Ночью мне снится арена. Я просыпаюсь и потом просто не могу заснуть: думаю о фэйри. Я понятия не имею, как вести себя с ним и что делать. Я его боюсь. И я сама залезла в эту змеиную яму.
Как и всегда, в общем-то.
***
Мама уезжает утром. Она заходит ко мне, целует на прощанье, говорит: «Спи, ещё рано» и спустя некоторое время я слышу, как закрывается входная дверь.
Меня буквально выбрасывает из кровати. Забываю выпить приготовленные настои, лечу в купальню, пускаю воду, рассматриваю себя в зеркале – чудовище! Вода плещется из бассейна на пол – поскальзываюсь, плюхаюсь, кое-как встаю на колени и глажу нужную руну. Торопливо привожу себя в порядок. Потом, одевшись, бегу проверить гостевую комнату – а где ещё разместить фэйри? У нас есть, конечно, комната для прислуги – как и во всех домах Дугэла. Но мы с мамой давно превратили её в чулан, и жить там нельзя.
Проверяю руны, перестилаю постель. Вспоминаю, что вчера фэйри был полуголым. Одежды у нас на него точно нет. Заказать у швеи? Но швея знает маму… Нет, нельзя. Ладно, что-нибудь придумаю! В конце концов, у Марка попрошу – на крайний случай.
Кстати, о Марке – пишу ему письмо, прося не приходить сегодня. Говорю, что буду отдыхать весь день, потому что плохо себя чувствую. С Марка, впрочем, станется прийти посмотреть, как я сплю, но я надеюсь, что дугэльское воспитание напомнит о приличиях. Не фэйри же из Гленны… С которым я теперь буду жить… Ну зачем я вообще в это сунулась?!

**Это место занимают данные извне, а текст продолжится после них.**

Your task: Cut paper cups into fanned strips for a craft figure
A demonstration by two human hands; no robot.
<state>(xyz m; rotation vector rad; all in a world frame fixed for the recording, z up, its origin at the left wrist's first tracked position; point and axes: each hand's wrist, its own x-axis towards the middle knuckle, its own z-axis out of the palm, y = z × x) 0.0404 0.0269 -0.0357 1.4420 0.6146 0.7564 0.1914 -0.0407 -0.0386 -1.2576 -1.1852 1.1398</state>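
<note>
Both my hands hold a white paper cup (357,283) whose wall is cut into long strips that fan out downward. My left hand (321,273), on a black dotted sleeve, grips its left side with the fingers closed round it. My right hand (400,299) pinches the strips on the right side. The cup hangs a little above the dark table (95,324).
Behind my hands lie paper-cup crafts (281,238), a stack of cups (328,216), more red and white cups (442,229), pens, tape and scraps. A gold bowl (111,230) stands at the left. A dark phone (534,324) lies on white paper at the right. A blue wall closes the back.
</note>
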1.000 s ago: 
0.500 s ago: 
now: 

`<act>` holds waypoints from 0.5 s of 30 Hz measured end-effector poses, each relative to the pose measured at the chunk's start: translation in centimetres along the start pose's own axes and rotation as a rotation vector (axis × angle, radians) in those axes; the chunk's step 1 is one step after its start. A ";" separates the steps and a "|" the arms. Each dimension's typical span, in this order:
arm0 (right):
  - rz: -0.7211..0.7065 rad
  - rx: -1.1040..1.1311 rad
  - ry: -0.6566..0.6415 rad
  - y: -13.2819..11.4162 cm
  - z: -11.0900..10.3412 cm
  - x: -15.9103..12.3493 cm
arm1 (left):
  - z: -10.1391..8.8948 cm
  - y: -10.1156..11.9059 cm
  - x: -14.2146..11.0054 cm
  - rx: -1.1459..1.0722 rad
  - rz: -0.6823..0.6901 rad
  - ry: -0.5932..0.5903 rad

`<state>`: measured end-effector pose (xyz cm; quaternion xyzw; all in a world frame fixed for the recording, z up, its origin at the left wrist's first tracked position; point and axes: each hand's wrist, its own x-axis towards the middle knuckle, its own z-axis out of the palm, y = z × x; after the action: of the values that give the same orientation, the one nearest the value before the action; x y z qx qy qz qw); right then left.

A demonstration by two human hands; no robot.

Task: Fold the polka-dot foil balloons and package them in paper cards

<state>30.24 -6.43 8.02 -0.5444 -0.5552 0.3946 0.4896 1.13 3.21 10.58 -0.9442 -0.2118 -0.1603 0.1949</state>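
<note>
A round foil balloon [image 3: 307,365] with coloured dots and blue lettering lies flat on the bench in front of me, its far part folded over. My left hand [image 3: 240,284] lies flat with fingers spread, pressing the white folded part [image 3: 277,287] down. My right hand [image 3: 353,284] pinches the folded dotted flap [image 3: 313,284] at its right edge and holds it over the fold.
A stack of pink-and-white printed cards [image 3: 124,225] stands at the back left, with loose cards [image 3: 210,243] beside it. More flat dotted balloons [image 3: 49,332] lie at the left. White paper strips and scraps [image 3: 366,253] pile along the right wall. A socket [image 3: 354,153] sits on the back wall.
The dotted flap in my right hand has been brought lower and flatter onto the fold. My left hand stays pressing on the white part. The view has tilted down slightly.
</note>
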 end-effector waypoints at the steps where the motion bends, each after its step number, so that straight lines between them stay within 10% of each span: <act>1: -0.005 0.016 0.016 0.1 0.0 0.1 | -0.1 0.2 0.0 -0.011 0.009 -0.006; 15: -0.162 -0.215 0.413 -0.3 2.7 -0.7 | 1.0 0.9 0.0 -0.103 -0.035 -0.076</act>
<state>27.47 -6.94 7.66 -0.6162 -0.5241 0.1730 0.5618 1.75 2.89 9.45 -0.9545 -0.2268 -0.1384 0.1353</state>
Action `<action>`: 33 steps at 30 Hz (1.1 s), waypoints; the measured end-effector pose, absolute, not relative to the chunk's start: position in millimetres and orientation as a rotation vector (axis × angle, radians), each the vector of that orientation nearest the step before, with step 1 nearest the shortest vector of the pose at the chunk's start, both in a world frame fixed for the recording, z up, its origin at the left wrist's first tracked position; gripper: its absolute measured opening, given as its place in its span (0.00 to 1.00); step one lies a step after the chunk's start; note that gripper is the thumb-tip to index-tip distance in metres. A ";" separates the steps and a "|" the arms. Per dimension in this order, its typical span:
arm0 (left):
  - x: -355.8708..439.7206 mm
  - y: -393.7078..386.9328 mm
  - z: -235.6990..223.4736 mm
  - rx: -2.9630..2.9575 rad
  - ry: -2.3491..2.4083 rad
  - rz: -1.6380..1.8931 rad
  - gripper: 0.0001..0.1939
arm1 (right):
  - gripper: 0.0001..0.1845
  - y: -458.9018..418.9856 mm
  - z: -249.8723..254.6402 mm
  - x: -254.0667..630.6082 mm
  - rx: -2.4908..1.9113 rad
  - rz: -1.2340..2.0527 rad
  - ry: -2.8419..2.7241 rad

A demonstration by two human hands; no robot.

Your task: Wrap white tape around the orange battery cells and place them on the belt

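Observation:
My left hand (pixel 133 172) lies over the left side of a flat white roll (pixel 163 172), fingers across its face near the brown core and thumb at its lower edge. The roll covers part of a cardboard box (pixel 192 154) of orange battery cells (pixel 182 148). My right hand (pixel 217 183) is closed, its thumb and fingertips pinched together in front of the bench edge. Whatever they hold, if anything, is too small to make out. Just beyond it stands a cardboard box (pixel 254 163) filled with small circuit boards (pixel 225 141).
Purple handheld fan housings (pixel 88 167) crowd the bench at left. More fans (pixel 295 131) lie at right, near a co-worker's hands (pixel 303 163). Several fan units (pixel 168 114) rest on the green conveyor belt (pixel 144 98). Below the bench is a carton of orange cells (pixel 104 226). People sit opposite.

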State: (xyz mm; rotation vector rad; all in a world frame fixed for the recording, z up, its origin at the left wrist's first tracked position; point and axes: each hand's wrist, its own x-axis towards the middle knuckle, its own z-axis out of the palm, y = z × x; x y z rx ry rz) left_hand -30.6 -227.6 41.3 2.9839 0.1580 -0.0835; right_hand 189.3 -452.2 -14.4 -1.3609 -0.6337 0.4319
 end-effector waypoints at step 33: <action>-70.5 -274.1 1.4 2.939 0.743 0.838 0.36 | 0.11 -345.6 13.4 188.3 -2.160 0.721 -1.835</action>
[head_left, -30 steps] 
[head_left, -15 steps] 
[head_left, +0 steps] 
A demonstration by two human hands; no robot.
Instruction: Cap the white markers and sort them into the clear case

Когда я только-только вспоминаю о завтраке, раздаётся звон колокольчика. К этому моменту я накручиваю себя до такой степени, что первая моя мысль – затаиться и сделать вид, что дома никого нет. Детская, подлая мысль.
Я выскакиваю во двор, не заботясь о плаще. На улице холодно и предрассветный туман никак не хочет рассеиваться. Фонари на дорожке к воротам загораются при моём приближении, но я всё равно нахожу засов калитки практически наощупь.
Фэйри я замечаю первым. И непроизвольно отшатываюсь. Потом ловлю взгляды стоящих рядом служителей – один из них тот же молодой парень, который нашёл для меня вчера повозку. Сейчас он оглядывает мои голые ноги и, наверное, краснеет у себя под капюшоном.
Запахиваю полу халата и фальшиво улыбаюсь.
Меня просят подписать доставку и, пожелав приятного дня, выдают стопку свитков – та самая купчая, правило пользования ошейником и что-то ещё. На прощание молодой служитель, бросив на мои ноги тоскливый взгляд, интересуется, что я делаю сегодня вечером. Второй служитель шипит на него и буквально втаскивает в ждущую их повозку.
Нервно смеюсь. Мёдом я, что ли, намазана?
Повозка уезжает, обдавая нас зеленоватым светом двигательного камня. Растворяется в тумане, как и редкие прохожие.
Прижимаю к груди свитки и свободной рукой поправляю воротник халата, чтобы не слишком открывал грудь. Гляжу искоса на фэйри и распахиваю калитку пошире.
– Идём?
Он послушно шагает за мной, и на мгновение мне становится интересно, заставляет ли его ошейник выполнять мои приказы? Похожие байки я слышала, но они всегда казались мне преувеличенными: уж слишком это жестоко. Впрочем, после вчерашней арены – почему бы и нет?